According to Hichert, professional futurists tend to search for weak signals in the foresight zone, which is where fringe thinking gives rise to the emerging issues that will drive change.
The critical crisis convergence
Hichert spends her time working with companies as diverse as Lego and De Beers, and organisations ranging from the South African Department of Tourism to the Rockefeller Foundation. When asked whether she has encountered recurring themes driving change across the board, she refers to an image of a series of tsunamis that threatens to overwhelm humanity.
“We call it the critical crisis convergence,” says Hichert. “Covid-19, economic recession, climate change, biodiversity collapse — those are the big things.”
In the South African context, the impact of an economic recession is exacerbated by deep levels of inequality. “Our inability to deal with inequality is the kicker,” says Hichert. “We don’t yet have economic models that address the structural imbalances that will create a future that’s going to be deeply crisis-driven.”
According to Hichert, artificial intelligence is typically front-of-mind for futures practitioners in developed countries in Europe and North America. “It ticks the box as a very strong driver of the future because it’s highly uncertain and it’s going to have a massive impact.”

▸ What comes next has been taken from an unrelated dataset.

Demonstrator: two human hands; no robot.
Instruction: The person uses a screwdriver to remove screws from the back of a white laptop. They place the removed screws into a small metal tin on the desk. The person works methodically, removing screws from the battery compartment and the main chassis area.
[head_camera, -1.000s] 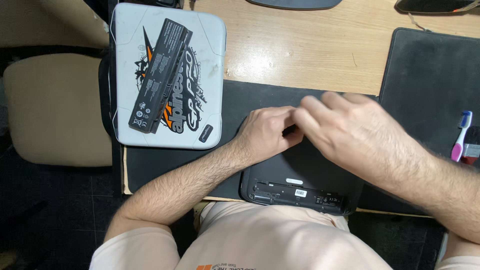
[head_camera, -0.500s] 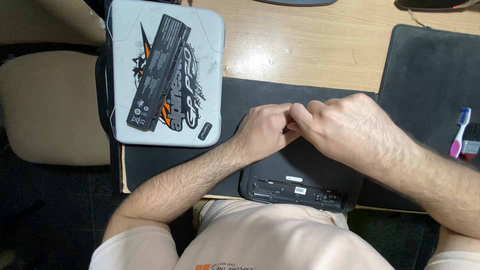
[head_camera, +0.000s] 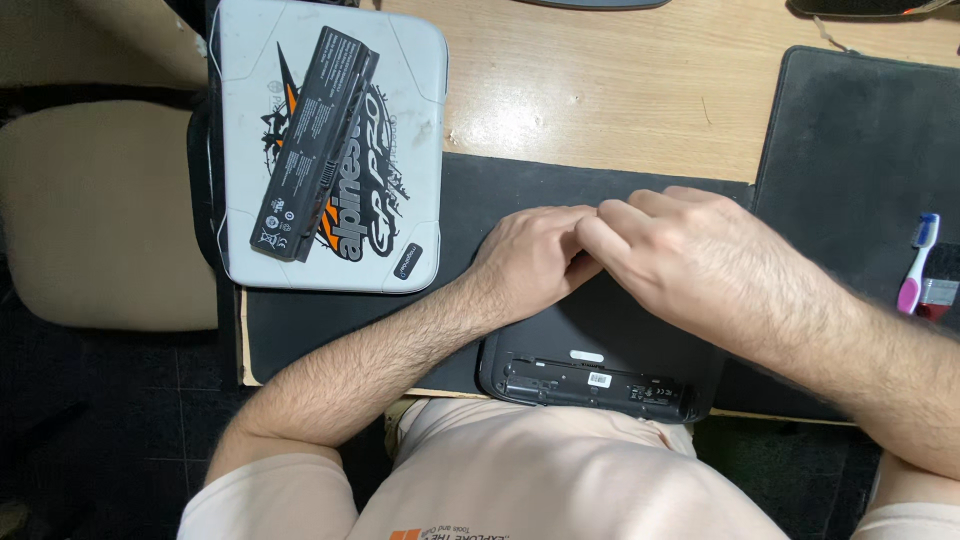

Listening to Hichert describing the critical crisis convergence, one might wonder whether futurists naturally tend to be pessimists. “There’s a big difference between a positive preferred future and utopia,” counters Hichert. “We’ve developed a technique to come up with positive futures through working with tools and methodologies that take complexity into account.”
Strategic foresight is a systematic way of thinking about the future, that Hichert believes we could get so much better at. “We need to adopt an African perspective, and that doesn’t mean you start talking about things like smart cities. That’s a used future — it comes from somewhere else. We’ve got to figure this out for ourselves.”
Nobody likes change. But, as Hichert points out, it creates opportunities for renewal.